3.5 UV- Visible Spectrometer

UV-Vis spectrometers have a light source (usually a deuterium or tungsten lamp), a sample holder and a detector.
UV-vis spectroscopic data can give qualitative and quantitative information of a given compound or molecule.
For a sample, it is important to use a reference cell to zero the instrument for the solvent the compound is in.
For quantitative information on the compound, calibrating the instrument using known concentrations of the compound in question in a solution with the same solvent as the unknown sample would be necessary for accurate results.
UV-vis spectroscopy works well on liquids and solutions, but if the sample is more of a suspension of solid particles in liquid, the sample will scatter the light more than absorb the light and the data will be very skewed.
Every solvent has a UV-vis absorbance cutoff wavelength, which is the wavelength below which the solvent itself absorbs all of the light.

3.6 Interpreting Ultraviolet Spectra

The basic setup is: radiation with a range of wavelengths is directed through a sample of interest, and a detector records which wavelengths were absorbed and to what extent the absorption occurred.
Some UV spectra have only one broad peak, although many molecules have more than one broad peak.
The convention in UV-vis spectroscopy is to show the baseline at the bottom of the graph with the peaks pointing up. Wavelength values on the x-axis are generally measured in nanometers (nm).
There are two things that we look for and record from a UV-Vis spectrum. The first is lambda max (λ_max)_, which is the wavelength at maximal light absorbance and the secon is to record how much light is absorbed at λ_max_.

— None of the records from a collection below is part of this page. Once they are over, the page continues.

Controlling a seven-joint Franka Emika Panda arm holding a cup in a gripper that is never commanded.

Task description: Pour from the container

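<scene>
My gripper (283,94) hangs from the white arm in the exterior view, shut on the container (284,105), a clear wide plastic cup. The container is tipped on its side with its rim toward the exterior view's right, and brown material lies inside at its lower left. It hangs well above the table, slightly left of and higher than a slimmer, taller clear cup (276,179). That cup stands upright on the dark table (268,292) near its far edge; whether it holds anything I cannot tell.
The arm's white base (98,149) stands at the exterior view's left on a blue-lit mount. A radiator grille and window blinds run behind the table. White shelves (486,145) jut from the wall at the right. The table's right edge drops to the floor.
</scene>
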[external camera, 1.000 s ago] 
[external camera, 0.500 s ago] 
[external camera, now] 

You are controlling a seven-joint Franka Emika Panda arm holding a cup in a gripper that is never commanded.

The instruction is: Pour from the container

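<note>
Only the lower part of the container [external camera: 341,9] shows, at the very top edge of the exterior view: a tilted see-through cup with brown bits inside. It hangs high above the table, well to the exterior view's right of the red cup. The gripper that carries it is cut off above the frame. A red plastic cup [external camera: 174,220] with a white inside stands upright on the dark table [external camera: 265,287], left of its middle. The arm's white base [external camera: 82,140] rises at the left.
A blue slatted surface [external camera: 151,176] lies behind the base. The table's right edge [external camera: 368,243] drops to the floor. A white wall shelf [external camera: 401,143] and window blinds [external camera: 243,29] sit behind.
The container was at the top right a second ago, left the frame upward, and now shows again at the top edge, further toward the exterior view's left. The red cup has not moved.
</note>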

3.7 Conjugation and the Absorption of Light in the Real World

Light influence our everyday lives.
Eyes receive light energy then transfer and passing the energy into neural impulses to brain.
As an energy wave, energy is passed on through light at different wavelength.
Light energy can convert chemicals to other forms.
In human eyes, rod and cones react to light stimulation, and a series of chemical reactions happen in cells.

Skills to Master

Skill 3.1 Distinguish between different types of dienes.
Skill 3.2 Compare molecules to determine if there is a larger or smaller energy gap.
Skill 3.3 Understand which molecules will absorb longer wavelengths.
Skill 3.4 Calculate the energy to excite a molecule from HOMO to LUMO.
Skill 3.5 Understand how the spectrometer works.
Skill 3.6 Understand the limitations of a spectrometer.
Skill 3.7 Determine λ_max.
Skill 3.8 Gather information from a UV-vis spectrum.
Skill 3.9 Understand why humans see different colors.